How can we envision this future in practice?
One of the great advantages of Agriculture 4.0 is the use of software systems. These systems make it possible to identify weak points in an agriculturally cultivated field. This is particularly important for countries such as Brazil, where farms often extend over many square kilometers, as the use of cameras, drones, and AI systems enables specific diagnosis of areas of the field where cultivation is not optimal. Once this data has been transmitted to the system, agricultural machinery can now be deployed in a focused manner to specific areas. This means that no resources are wasted, as they can be precisely adapted to the requirements of the field. Agriculture 4.0 therefore not only means an improvement of the agricultural performance of the field, but also enables enormous savings in terms of material and cost.
To which extent does IESE play an important role in this?
Fraunhofer IESE operates at the interface between electronics and software. Our aim is to understand the status quo of the architecture of a machine in order to derive requirements for autonomous systems from it and to provide support for the development of such systems. In doing so, we rely on both our internal research and our many years of collaboration with our partner John Deere. In the context of various projects we are working on enabling Precision Agriculture. Software and its integration into electronics is an important part of this to identify the requirements of a field.

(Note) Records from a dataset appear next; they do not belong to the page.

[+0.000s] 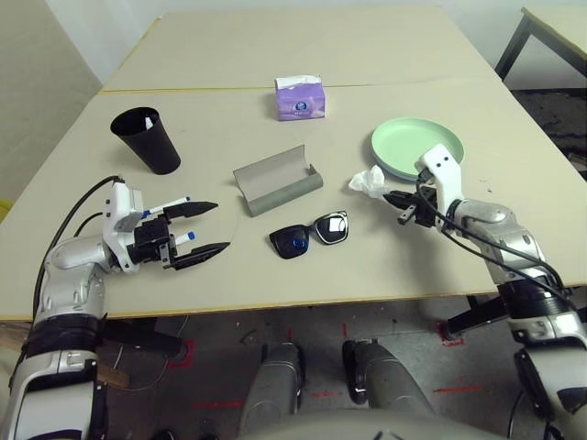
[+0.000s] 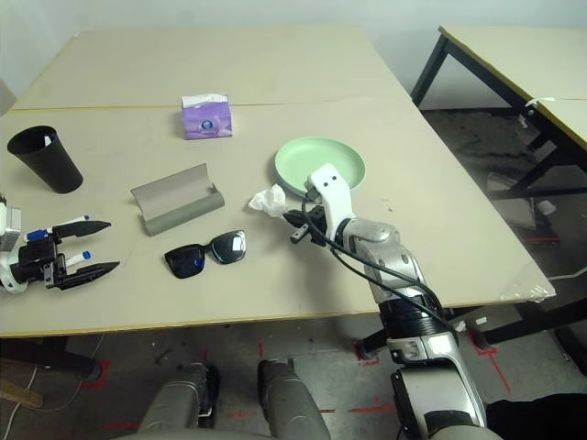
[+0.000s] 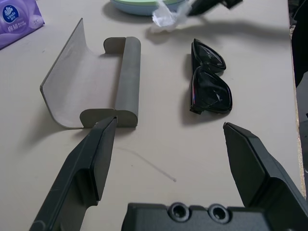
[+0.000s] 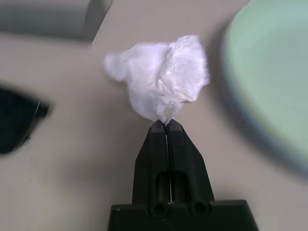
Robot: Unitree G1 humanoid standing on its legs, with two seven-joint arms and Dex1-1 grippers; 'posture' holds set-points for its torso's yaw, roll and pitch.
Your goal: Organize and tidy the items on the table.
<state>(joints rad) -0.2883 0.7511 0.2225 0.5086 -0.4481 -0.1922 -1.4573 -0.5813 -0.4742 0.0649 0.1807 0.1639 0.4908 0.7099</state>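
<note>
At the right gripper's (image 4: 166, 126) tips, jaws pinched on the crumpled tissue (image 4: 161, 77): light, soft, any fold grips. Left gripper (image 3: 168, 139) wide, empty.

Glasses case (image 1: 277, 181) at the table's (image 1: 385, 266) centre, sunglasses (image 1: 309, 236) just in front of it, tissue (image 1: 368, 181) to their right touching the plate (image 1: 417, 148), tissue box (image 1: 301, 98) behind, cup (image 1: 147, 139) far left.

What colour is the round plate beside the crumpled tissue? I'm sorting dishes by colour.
Light green; the round plate shows best in the right eye view.
</note>
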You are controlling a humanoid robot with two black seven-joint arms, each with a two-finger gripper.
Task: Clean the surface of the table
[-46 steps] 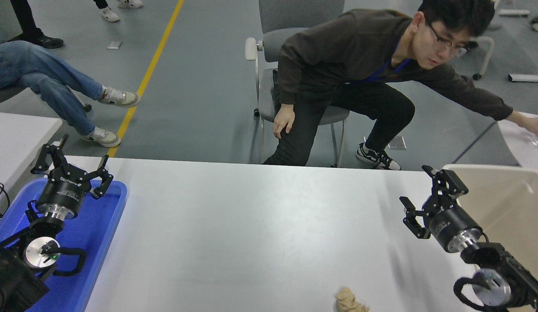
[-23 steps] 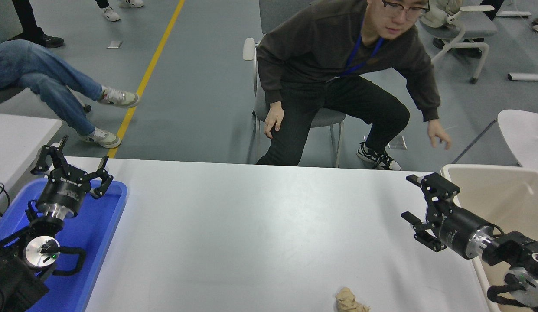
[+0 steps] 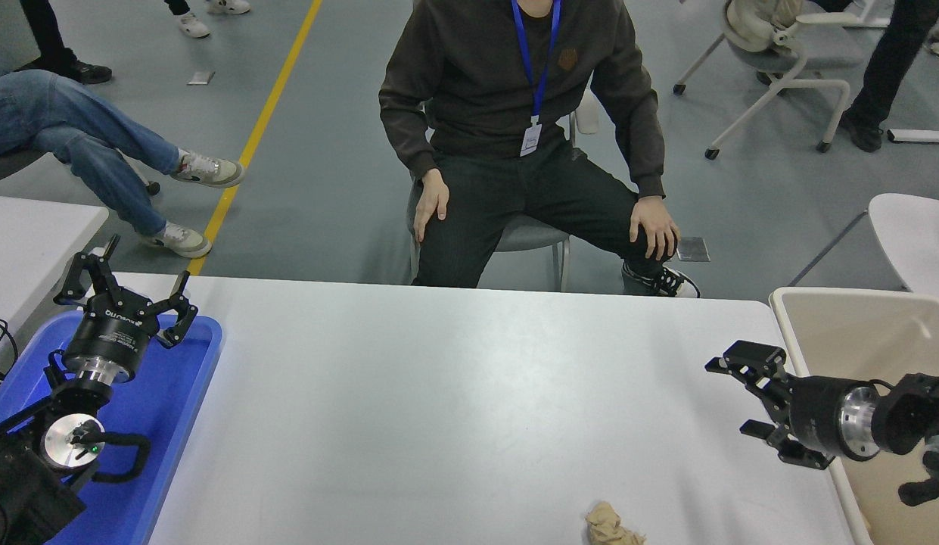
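Across the centre of the view lies the table, a wide matte white surface with rounded corners, running from 9 o'clock to 3 o'clock. At 6 o'clock, near its near edge, a crumpled tan wad of paper rests on it. At 8 o'clock the left tool hangs over a blue tray, its fingers spread wide and gripping nothing. At 4 o'clock the right tool reaches in from the right edge and points toward 9 o'clock over the table's right end; its two fingers stand apart with nothing between them, well apart from the paper wad. Just beside that end of the table, at 3 o'clock, stands a beige bin. At 12 o'clock a person in a dark sweater and blue lanyard sits on a chair at the far side, one hand on each knee.
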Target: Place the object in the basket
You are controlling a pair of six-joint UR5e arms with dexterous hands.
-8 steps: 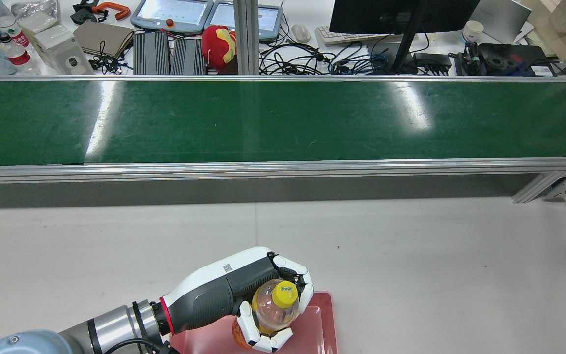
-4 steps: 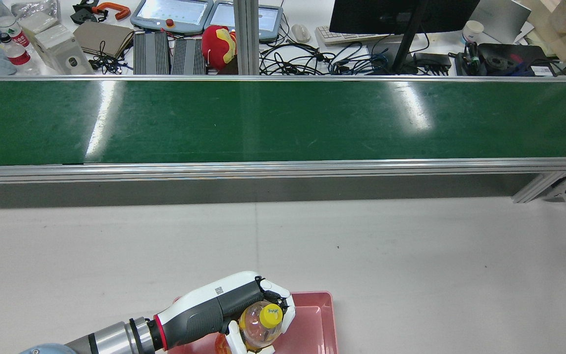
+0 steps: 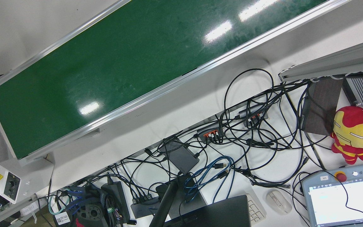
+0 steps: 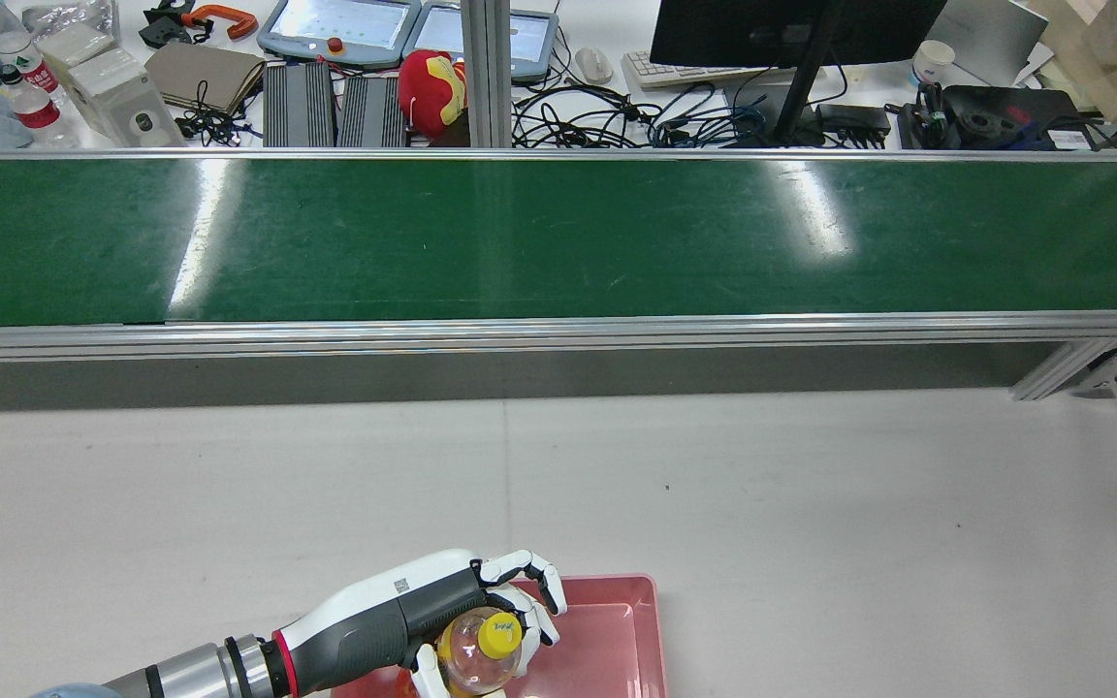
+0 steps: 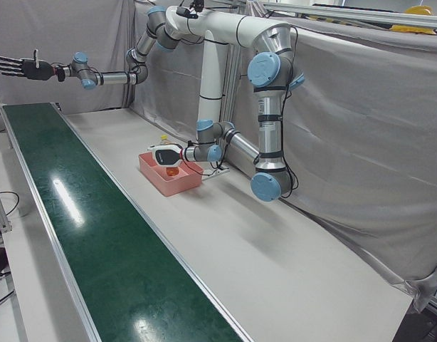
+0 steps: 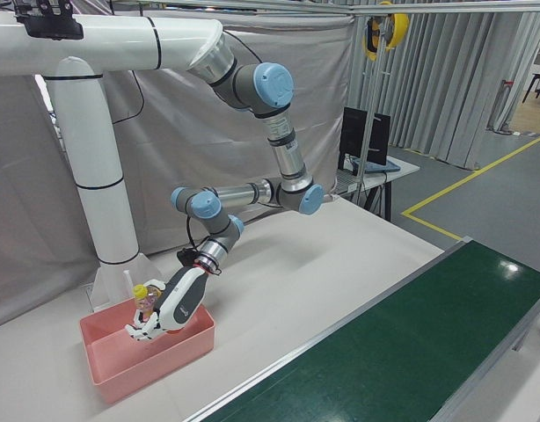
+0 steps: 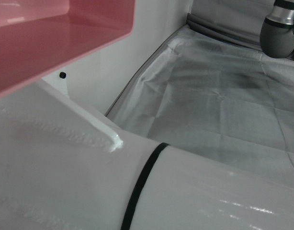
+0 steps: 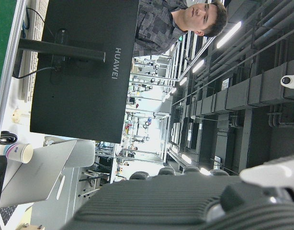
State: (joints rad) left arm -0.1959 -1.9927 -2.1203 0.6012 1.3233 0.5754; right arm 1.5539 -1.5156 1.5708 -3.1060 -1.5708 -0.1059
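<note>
The left robot hand grips a clear, yellow-capped bottle inside the near-edge pink plastic basket, whose low walls leave open room to its right. The right robot hand hangs splayed, empty, beyond the glossy green conveyor belt; the matte white counter lies bare between.

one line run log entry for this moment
left hand: shut on bottle, low over pink basket | right hand: open, raised beyond green belt | bottle not released
</note>
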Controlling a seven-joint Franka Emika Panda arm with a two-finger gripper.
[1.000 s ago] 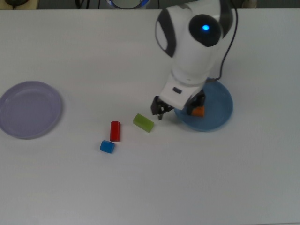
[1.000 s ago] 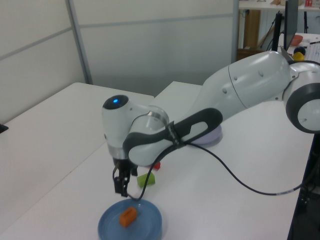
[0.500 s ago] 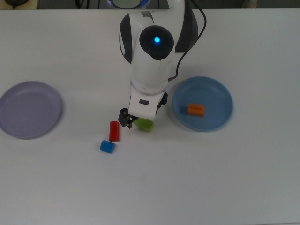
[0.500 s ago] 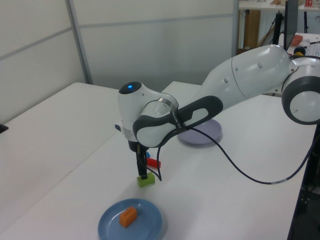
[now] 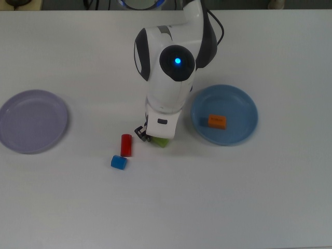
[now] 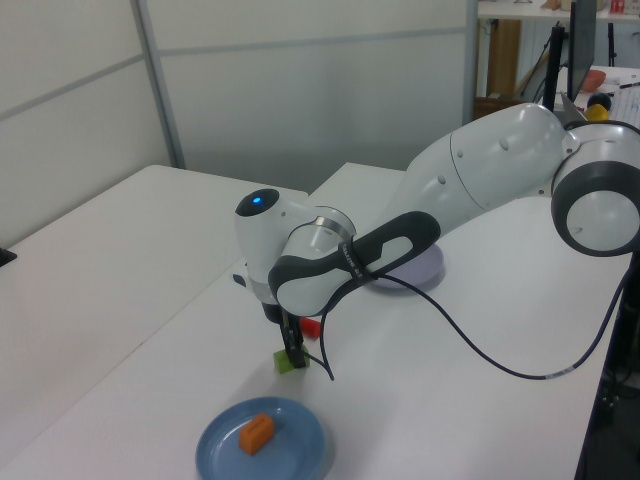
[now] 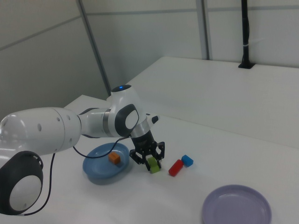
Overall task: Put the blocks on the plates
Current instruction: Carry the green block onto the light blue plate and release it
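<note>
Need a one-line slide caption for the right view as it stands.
Gripper straddles the green block; orange block sits on the blue plate; lavender plate empty.

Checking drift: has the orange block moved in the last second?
No. In the top view the orange block sits at the same spot on the blue plate; only the gripper shifted, toward the green block.

Broad white matte table [image 5: 259,197] under everything. Pale grey panelled wall [image 6: 300,80] behind, with slim vertical metal posts. Black upright pole [image 7: 245,32] at the far table edge. Cluttered desk [image 6: 600,90] in the left view's far right corner.
</note>
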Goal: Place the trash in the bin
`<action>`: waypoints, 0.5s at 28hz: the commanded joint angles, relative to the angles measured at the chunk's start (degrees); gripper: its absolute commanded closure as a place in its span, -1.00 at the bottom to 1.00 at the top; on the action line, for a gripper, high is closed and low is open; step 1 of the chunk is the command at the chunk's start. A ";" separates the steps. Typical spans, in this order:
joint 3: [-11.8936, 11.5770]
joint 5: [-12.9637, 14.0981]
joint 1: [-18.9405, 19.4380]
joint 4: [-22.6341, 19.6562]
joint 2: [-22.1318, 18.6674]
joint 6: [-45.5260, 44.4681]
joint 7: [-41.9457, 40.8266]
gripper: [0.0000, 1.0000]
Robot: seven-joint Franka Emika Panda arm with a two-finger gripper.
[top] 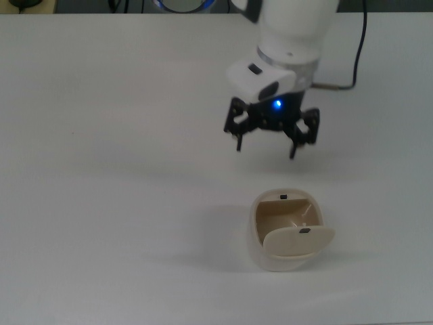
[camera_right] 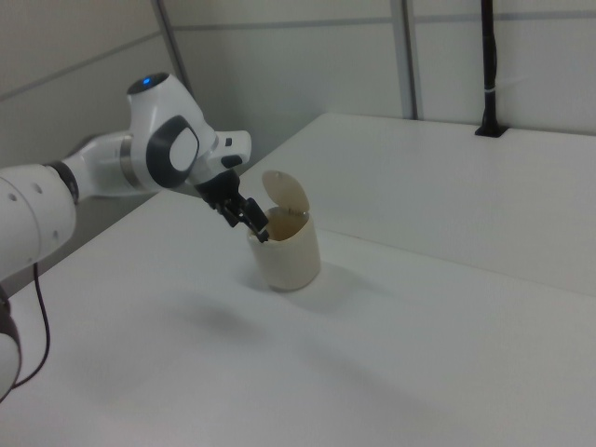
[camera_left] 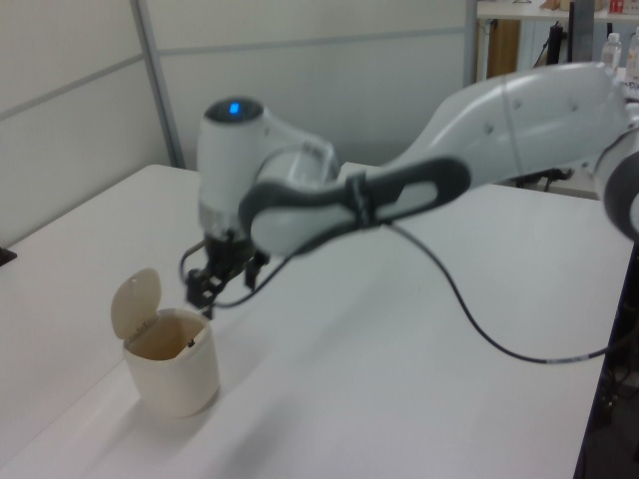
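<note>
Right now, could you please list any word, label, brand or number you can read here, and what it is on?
None can be read.
The bin has small dark marks, but none form letters.
The gripper shows only a blue light, no text.

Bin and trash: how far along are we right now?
Looks nearly done. The hand is open, empty and clear of the bin. No trash shows on the table, so it is probably inside, though no view shows it there. Nothing is in hand; only confirming the drop is left.

lab | white table (camera_left: 419, 329) | partition panels (camera_left: 300, 90) | robot arm (camera_left: 479, 130)
</note>
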 commanded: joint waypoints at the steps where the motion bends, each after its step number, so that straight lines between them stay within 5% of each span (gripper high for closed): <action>1: -0.43 4.84 -2.51 -2.33 -6.38 -10.84 -10.48 -1.00; 14: -2.27 4.93 -8.14 -2.33 -11.04 -24.65 -26.83 -1.00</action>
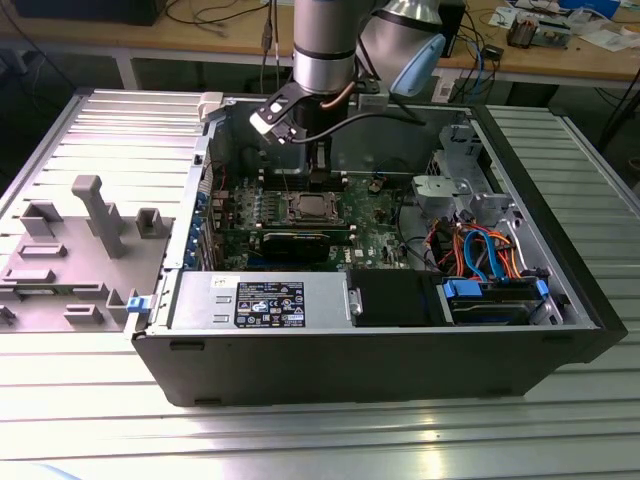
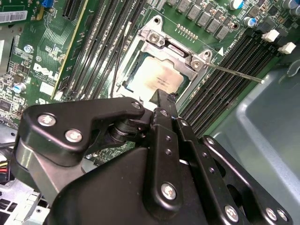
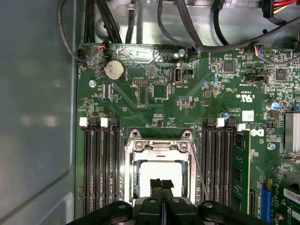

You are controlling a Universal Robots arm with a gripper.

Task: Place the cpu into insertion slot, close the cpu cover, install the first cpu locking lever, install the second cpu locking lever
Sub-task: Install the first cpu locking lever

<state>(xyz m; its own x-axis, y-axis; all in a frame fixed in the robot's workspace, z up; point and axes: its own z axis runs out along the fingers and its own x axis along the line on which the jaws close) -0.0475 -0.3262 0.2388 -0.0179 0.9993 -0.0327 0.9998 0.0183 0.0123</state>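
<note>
In the upper middle of the exterior view the arm (image 1: 325,50) reaches down into an open case (image 1: 350,360) that lies on the ribbed metal table (image 1: 300,440). The gripper (image 1: 320,183) hangs low over the green motherboard (image 1: 375,225), just above the slot (image 1: 305,208). In the first wrist view the two black fingertips (image 3: 156,183) are pressed together side by side with nothing between them, and they sit over one edge of the cpu (image 3: 150,169). The cpu lies flat in the slot, its pale top showing through the square window of the cover (image 3: 161,146), whose silver frame lies down around it. In the second wrist view a thin lever (image 2: 234,73) slants out from a corner of the cover across the black memory slots (image 2: 220,89); whether it is latched cannot be told. On the exterior view's left, a grey fixture block (image 1: 90,215) stands on the table beside the case, well apart from the gripper.
</note>
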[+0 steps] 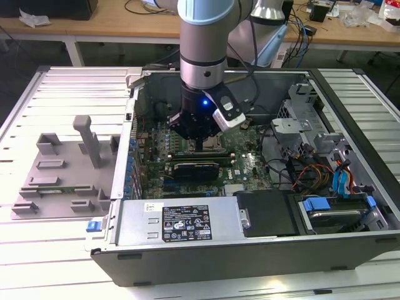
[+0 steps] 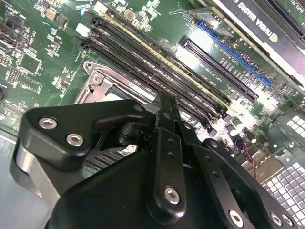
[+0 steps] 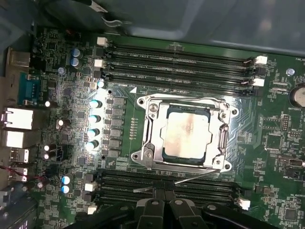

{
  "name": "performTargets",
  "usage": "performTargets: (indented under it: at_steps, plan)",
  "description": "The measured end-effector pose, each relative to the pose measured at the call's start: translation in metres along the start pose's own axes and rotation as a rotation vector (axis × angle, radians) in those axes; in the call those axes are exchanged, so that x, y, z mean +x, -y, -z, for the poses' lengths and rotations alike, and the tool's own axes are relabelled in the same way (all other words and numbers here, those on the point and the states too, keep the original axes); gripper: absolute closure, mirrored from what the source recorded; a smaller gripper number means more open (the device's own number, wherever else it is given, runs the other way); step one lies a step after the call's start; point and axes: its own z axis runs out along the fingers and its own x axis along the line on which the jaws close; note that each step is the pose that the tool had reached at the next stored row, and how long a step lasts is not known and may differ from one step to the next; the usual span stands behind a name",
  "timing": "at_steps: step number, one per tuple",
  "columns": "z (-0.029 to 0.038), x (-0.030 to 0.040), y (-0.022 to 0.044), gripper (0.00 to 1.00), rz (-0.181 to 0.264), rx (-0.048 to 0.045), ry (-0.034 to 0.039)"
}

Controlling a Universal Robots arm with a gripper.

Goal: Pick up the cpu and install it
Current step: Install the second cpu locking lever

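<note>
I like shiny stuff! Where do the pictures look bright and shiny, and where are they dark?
In the first wrist view, the cpu has a pale shine on its metal top. In the second wrist view, white glare washes out the board beside the memory slots, while the gripper is dark. In the exterior view, the computer case interior is shadowed.

Open computer case (image 1: 187,265) on slatted counter (image 1: 37,262); grey fixture tray (image 1: 62,169) beside it; motherboard memory slots (image 3: 181,62).
</note>
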Motion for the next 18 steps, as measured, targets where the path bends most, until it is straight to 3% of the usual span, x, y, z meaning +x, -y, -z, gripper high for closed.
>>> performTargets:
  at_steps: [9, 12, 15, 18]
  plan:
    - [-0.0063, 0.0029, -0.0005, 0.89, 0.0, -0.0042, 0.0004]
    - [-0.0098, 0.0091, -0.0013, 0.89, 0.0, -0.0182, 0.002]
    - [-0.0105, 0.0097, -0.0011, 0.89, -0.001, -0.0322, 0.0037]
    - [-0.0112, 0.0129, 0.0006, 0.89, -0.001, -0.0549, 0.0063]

What was your contribution to the event?
I wanted to illustrate the topic of Agriculture 4.0 from different angles. This is why I structured my presentation into two parts: In the first part, I talked about the trends and technologies in Agriculture 4.0. One highlight was a closer examination of the collaboration between Fraunhofer IESE and John Deere. One of the central questions was: How can we combine our lessons learned from the automotive sector with future requirements on agriculture? In addition to these technical challenges, I also presented concrete practical cases and experiences with our collaboration partner John Deere. In the second part of my presentation, I talked about the requirements for tasks in the field and for monitoring.
What were your expectations regarding the event?
I mainly hoped to be able to expand my knowledge about this domain. What exactly is the significance of the Brazilian market for Autonomous Systems? In addition, my aim was, of course, also to acquire potential customers. At the same time, Agriculture 4.0 is a topic that affects many other areas. My participation in this event was therefore not only beneficial for the further development of Agriculture 4.0, but also for related research areas such as Industrie 4.0, Big Data, or AI.
A final word?
Agriculture 4.0 and Smart Farming are very large trends with challenges that we will not be able to master within the next ten years… but we must not stop working on finding solutions!